Populations have been in freefall for decades due to a combination of overfishing, pollution and dams being constructed along rivers, blocking their traditional migration routes.
Numbers of the once abundant fish have dropped by over 90 per cent since the early 1980s and now rising temperatures and acidic waters are posing yet another existential threat.
A new study conducted by scientists in Portugal tested the impact of the rising global temperatures on the survival and behaviour of young eels.
These “glass eels” – so-called due to their transparent bodies – were placed in different conditions to see how they would respond to a temperature increase of 4C and more acidic water, mimicking the environments expected under climate change by the end of the century.
When placed in warmer water, fewer of the young eels survived, but those that did were more active and appeared more willing to continue their migration.
This was countered by the impact of the acidic water, which appeared to dampen the eels’ innate desire to migrate towards freshwater.
This result echoed previous studies showing acidic water harming the sensory abilities of fish.
Publishing their findings in the Biology Letters journal, the scientists said they had revealed how near future conditions could soon trigger unexpected and unwelcome changes in eel populations.
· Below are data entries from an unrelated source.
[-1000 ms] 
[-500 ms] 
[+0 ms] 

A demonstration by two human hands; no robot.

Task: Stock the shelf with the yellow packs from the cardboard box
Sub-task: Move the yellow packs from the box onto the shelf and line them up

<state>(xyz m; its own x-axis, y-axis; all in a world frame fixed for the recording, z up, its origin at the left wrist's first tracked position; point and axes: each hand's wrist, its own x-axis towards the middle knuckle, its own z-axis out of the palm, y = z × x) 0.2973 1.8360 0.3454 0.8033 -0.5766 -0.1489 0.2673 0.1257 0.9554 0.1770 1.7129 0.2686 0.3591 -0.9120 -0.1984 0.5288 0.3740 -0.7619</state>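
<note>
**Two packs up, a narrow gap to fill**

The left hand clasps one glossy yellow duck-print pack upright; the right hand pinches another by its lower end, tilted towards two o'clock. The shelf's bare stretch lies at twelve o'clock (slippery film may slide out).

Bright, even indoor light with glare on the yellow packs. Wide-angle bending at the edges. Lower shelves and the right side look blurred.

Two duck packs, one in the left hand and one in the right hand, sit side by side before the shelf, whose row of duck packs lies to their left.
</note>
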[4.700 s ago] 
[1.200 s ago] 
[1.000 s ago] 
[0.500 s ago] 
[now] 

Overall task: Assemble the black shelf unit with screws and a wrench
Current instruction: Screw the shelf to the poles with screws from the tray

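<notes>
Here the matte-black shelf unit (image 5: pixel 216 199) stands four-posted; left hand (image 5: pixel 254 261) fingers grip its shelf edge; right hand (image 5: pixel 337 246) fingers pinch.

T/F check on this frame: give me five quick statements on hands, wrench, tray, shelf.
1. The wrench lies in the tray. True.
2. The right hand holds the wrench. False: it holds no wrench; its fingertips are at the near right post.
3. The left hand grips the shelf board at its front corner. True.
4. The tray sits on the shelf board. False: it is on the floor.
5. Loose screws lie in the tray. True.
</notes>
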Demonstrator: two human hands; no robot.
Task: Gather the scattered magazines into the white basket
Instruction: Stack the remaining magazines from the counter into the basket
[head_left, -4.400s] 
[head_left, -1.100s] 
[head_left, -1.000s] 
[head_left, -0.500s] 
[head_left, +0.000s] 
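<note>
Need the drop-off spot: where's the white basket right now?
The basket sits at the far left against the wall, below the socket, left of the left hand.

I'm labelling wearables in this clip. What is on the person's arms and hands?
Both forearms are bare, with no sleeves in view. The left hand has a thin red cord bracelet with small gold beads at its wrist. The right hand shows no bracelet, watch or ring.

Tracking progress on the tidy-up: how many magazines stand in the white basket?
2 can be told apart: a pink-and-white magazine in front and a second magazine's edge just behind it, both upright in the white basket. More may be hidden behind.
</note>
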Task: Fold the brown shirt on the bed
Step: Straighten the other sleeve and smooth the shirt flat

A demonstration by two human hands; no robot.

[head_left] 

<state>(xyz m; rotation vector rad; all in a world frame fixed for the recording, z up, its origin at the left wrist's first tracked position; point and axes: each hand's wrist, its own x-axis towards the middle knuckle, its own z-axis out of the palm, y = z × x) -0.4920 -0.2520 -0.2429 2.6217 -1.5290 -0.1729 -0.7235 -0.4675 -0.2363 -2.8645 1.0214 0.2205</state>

“If greenhouse gases emissions to the atmosphere continue unabated and further conservation management policies are not considered in the near future, these stressors may, indeed, cause stocks disruption and push eels towards extinction,” said Dr Tiago Grilo, one of the scientists at the Marine and Environmental Sciences Centre behind the study.
Dr Reinhold Hanel, an eel expert at the Thunen Institute in Germany who was not involved in the study, said he “fully agreed” climate change is impacting eels.
He added that the new study supported previous work suggesting climate change was harming the eels by tampering with ocean currents along their migration routes or the Sargasso Sea where they spawn.
However, he also noted that for fish that travel more than 4,000 miles simply to reproduce, crossing both fresh and saltwater as they do, climate change was just one of many pressures on these vulnerable creatures.
“If you travel that far… you are at risk in many circumstances, and that is why it is the sum of these impacts that probably caused this decline,” he said.
Samuel Stone, head of fisheries and aquaculture at the Marine Conservation Society, said the research was a reminder of the “dire need” to recover depleted fish stocks.
“We are already seeing impacts of climate change on marine species and far more needs to be done to account for this in fisheries management,” he said.